I always thought the self loading wagons were interesting, they just don't catch on over here and still need everything else for chopping corn(chopper, trucks/wagons) and we are spaced out more so travel time would be counterintuitive.
Self loading wagons started in the 60s. Krone started in 1963 selling an add-on to their manure spreaders, they called it the load-all.
Back then, it was intended to pick up straw, hay, fresh grass to feed on the stable, fodder beet tops, all that they fed back then, when hay blowers were used to fill lofts of traditional farm buildings. Just replacing manual labour.

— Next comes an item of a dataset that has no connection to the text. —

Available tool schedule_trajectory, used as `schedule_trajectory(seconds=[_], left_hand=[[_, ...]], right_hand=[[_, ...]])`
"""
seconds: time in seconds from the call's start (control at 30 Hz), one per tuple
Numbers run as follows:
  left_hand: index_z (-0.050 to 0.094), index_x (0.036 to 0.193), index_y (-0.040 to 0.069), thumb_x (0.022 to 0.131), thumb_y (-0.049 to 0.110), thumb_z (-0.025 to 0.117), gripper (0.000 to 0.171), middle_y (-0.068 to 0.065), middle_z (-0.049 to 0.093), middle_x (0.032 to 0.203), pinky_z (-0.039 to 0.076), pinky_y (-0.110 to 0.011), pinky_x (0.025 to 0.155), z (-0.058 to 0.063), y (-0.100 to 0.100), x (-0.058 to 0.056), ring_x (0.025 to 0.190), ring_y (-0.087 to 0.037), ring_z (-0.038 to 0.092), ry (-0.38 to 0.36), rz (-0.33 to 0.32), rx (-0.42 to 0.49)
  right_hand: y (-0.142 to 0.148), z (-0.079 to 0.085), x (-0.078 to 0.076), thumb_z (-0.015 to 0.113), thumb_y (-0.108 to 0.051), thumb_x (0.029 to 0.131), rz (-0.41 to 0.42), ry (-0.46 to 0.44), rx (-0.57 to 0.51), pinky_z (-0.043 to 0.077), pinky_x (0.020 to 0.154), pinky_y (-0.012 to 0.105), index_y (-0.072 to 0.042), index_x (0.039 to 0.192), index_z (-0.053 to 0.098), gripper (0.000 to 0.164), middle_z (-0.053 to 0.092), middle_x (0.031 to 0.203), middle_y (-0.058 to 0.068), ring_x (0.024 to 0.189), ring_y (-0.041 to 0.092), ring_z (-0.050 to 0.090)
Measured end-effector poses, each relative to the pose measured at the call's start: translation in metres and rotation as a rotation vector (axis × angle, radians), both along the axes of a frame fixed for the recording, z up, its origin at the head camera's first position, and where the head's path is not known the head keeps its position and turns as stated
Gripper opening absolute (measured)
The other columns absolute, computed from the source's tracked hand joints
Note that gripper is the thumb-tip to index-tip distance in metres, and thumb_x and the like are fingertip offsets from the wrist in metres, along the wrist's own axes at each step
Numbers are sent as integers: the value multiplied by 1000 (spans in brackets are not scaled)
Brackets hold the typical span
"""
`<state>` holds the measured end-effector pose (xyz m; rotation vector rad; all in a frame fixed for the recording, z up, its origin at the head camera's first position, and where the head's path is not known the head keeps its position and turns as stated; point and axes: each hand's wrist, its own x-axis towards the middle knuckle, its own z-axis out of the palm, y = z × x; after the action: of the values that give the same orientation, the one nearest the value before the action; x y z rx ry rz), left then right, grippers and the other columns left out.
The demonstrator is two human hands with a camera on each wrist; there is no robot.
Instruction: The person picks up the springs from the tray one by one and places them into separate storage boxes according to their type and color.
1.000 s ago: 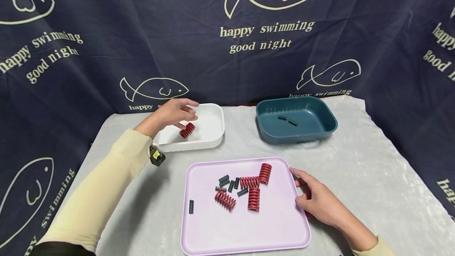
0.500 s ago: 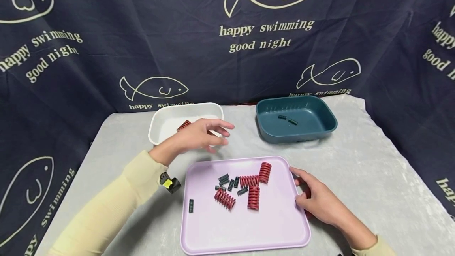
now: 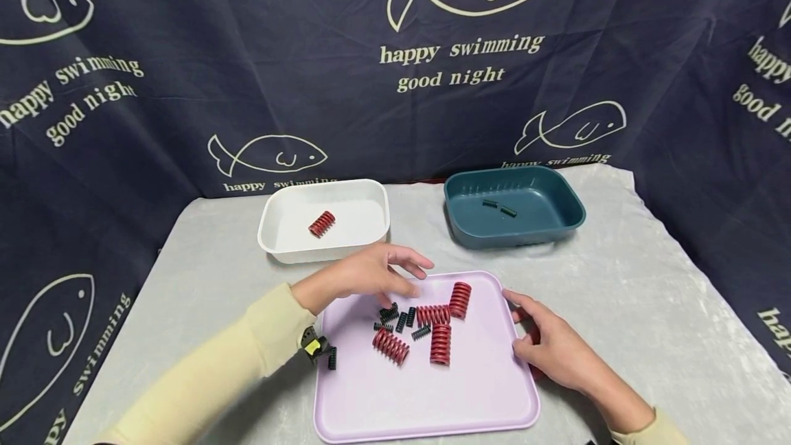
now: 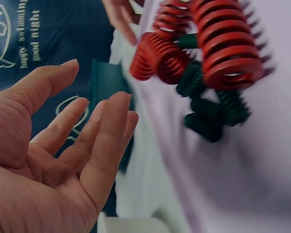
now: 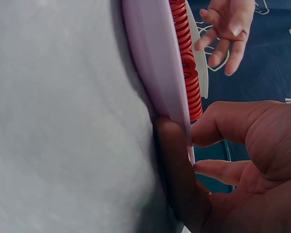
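Note:
My left hand [image 3: 371, 277] hovers over the far left edge of the lilac tray [image 3: 426, 397]. Its fingers are loosely bent with nothing between them, as the left wrist view shows too. Below and beside it lie several small dark green springs [image 3: 402, 323], plus one apart at the tray's left side. Several larger red springs [image 3: 441, 345] lie among them, near the tray's middle and far right. At the right rim, my right hand [image 3: 559, 349] holds the tray edge between thumb and fingers; in the right wrist view one finger [image 5: 177, 165] reaches under the rim.
A white bin [image 3: 352, 246] at the back left contains one red spring [image 3: 322, 224]. The teal bin [image 3: 516, 239] at the back right has two green springs [image 3: 509, 211] inside. Behind both bins hangs a dark blue curtain [image 3: 432, 122] with fish prints.
My left hand has come from over the white bin rightward and nearer, to above the tray. The red spring stays in the bin. My right hand has kept its place.

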<state>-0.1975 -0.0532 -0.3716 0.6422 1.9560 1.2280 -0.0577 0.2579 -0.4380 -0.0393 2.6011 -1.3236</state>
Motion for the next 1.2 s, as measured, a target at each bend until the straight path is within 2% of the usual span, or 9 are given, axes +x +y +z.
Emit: schedule_trajectory(seconds=[0.1,0.2,0.4,0.57,0.73,0.87,1.03,1.2], left_hand=[[66,137,10,89,9,80,50,-12,68,129,59,-31,55,-10,4,2,94,-14,69,-17,-6,-23],[66,137,8,88,7,81,51,-10,69,126,61,-35,55,-19,8,4,94,-14,70,-40,-11,-41],[69,132,9,84,4,85,50,-6,72,119,61,-39,54,-33,15,8,80,-20,71,-52,-10,-59],[70,130,11,83,6,86,50,-4,72,118,60,-35,51,-34,19,11,76,-23,70,-29,-13,-74],[72,128,13,81,5,87,51,-1,73,116,57,-32,50,-34,24,15,75,-16,69,1,-26,-93],[74,125,15,79,5,90,50,2,73,111,56,-30,47,-36,28,20,74,-11,69,64,-29,-129],[76,123,16,78,4,90,49,5,73,104,57,-32,47,-35,34,26,67,-11,67,141,-20,-174],[77,121,18,79,1,88,47,7,73,100,57,-30,46,-35,35,28,62,-13,65,149,-6,-194]], right_hand=[[0,0,0,68,5,84,0,3,8,55,51,31,-5,154,41,76,59,120,16,78,22,56],[-1,0,0,68,5,84,-1,3,8,55,51,31,-6,154,42,76,59,120,16,77,21,56],[-1,0,1,68,5,84,-8,-16,-12,55,49,33,-7,155,41,76,58,121,16,76,22,56],[-1,0,1,68,6,84,-9,-19,-12,55,49,33,-7,155,41,77,58,121,15,76,22,56],[0,0,1,69,4,84,-8,-15,12,55,50,32,-7,155,41,76,59,120,14,77,21,56],[0,-1,1,68,5,84,-7,-16,6,55,49,32,-7,155,41,77,59,120,14,75,20,56],[0,0,1,69,5,84,-8,-23,-12,55,49,33,-7,155,41,77,58,120,14,74,21,56],[-1,0,0,70,3,85,-13,-41,-3,55,50,32,-7,155,40,77,58,121,15,78,22,56]])
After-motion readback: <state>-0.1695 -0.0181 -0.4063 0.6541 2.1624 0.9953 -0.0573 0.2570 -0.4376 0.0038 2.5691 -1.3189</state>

In the 70s dedicated loading wagons started to take over, and a few blades were introduced to ease the distribution of wilted silage on drive heaps. Silage was a lot drier back then, because the wagons just couldnt take it.
The Taarup 1030 was the first rotor cutter wagon, it was an absolute revolution in 1984, with its ability to cut 2 centimeter. Nobody cuts that short though, because it reduced the capacity of 100hp tractors too much. Still, you didnt have to hold back with 100hp in front of it, while older, fork style intakes could easily be bent with more than 60hp.

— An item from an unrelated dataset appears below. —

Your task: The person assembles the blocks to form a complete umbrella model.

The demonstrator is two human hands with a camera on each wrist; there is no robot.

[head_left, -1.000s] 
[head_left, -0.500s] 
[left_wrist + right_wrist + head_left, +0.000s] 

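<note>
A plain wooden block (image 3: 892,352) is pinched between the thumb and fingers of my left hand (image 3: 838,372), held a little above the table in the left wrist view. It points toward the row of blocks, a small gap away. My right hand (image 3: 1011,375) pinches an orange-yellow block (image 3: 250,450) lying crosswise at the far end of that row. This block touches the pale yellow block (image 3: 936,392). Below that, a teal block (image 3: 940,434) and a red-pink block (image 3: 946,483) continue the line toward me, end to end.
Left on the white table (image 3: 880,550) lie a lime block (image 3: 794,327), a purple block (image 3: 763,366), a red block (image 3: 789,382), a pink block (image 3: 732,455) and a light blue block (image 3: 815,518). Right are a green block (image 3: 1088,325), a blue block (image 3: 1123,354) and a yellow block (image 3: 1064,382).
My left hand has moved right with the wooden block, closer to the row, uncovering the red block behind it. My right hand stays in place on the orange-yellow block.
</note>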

In 1986 or 87, Schuitemaker known from silage trailers, made a pickup and a cutting rotor on their heavy duty silage trailer, creating the first dual purpose wagon, for self loading silage as well as filling it with much heavier corn silage with a self propelled forage chopper
The drawback of the Schuitemaker Rapide was that its small rotor with straight spikes was power hungry and it squeezed fresh grass or wet silage to sauce. The advantage was that its pickup tine rotor was pulled behind the cutting rotor instead of pushed, so you had a lot of weight on the drawbar, great for grip on wet corn fields in autumn, better handling on the road with lighter tractors, and easier to reverse up the heap.

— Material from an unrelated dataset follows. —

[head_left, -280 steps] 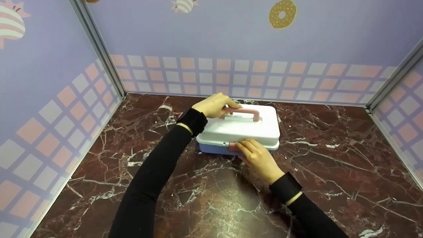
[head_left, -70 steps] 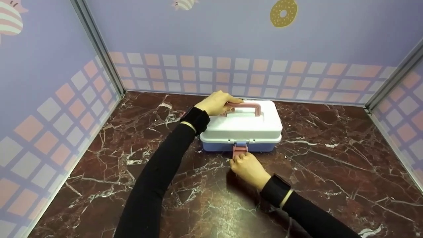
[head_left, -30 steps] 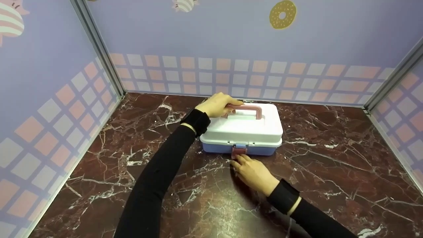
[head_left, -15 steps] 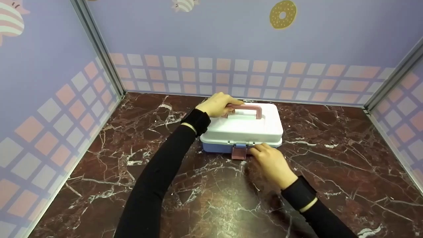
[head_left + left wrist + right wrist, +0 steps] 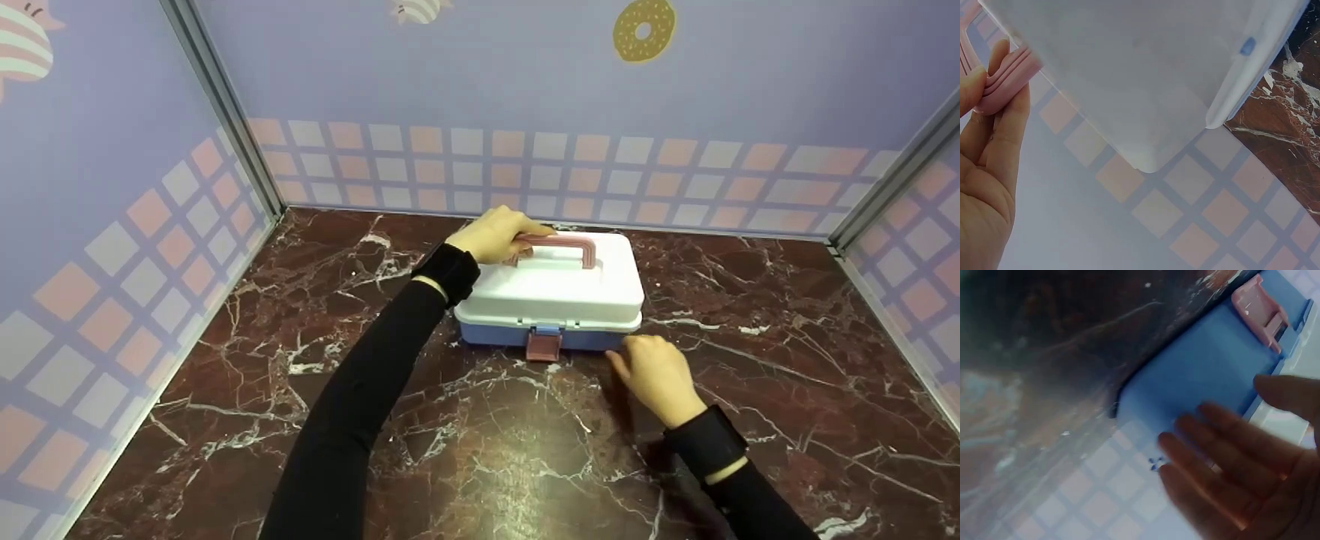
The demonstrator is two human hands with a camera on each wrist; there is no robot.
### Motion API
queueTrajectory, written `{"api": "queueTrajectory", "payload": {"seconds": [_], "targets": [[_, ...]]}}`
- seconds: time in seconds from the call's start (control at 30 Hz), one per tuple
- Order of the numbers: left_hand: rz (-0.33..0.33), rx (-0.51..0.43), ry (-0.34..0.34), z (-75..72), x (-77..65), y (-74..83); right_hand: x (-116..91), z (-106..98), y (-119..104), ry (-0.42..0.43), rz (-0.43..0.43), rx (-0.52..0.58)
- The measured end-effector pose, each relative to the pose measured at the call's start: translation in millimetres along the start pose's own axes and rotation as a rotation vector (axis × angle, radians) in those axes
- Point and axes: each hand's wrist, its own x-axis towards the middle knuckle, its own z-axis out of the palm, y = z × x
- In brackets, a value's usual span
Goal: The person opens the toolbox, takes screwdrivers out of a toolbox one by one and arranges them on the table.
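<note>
A storage box with a white lid and a blue base sits on the marbled table. My left hand grips the left end of its pink handle; in the left wrist view, thumb and fingers curl round that handle. At the front, the pink latch hangs flipped down, and the lid rests on the base. My right hand is at the box's front right corner, holding nothing. The right wrist view shows its fingers loosely extended beside the blue side, slightly blurred.
The dark red marbled table stretches out around the box. Behind it stands a lilac wall with pink and white checks; a second patterned panel closes off the left side, another the right.
My right hand has pulled the latch down, let go of it and moved right to the box's front corner. The left hand keeps its grip on the handle.
</note>
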Motion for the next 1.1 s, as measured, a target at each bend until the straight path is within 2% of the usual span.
{"api": "queueTrajectory", "payload": {"seconds": [0.1,0.2,0.47,0.53,0.67,0.8,1.1], "targets": [[0.003,-0.008,-0.004,0.9,0.6,0.1,-2,-3,10,-0.020,0.080,0.107],[0.009,-0.009,-0.001,1.5,0.9,0.1,-4,-6,17,-0.066,0.142,0.284],[0.029,-0.007,0.009,-0.2,0.7,-0.8,-7,-14,25,-0.382,0.324,0.903],[0.029,-0.008,0.012,-0.7,-0.5,-1.3,-6,-14,26,-0.418,0.367,1.052],[0.039,-0.006,0.008,-1.2,-2.7,-2.1,-5,-15,26,-0.431,0.449,1.284],[0.049,-0.001,0.001,-2.4,-4.3,-2.0,-5,-15,27,-0.441,0.474,1.357],[0.071,-0.001,-0.010,-4.4,-7.3,-0.6,-5,-15,26,-0.418,0.512,1.374]]}}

Later on during the 00s, everybody started to make heavy duty dual purpose wagons, that can take the heavier corn silage. During the 10s they achieved the weight distribution of Schuitemakers pulled pickupd with their pushed pickups by making a hydraulic fold-down headgate, to utilise the empty space above the intake
Thats the development of the selfloading wagon in Europe in birds view, for those who are interested.
I think in America the focus was sooner on chopping and tower silos, while Europe held on to loft storage of dry hay.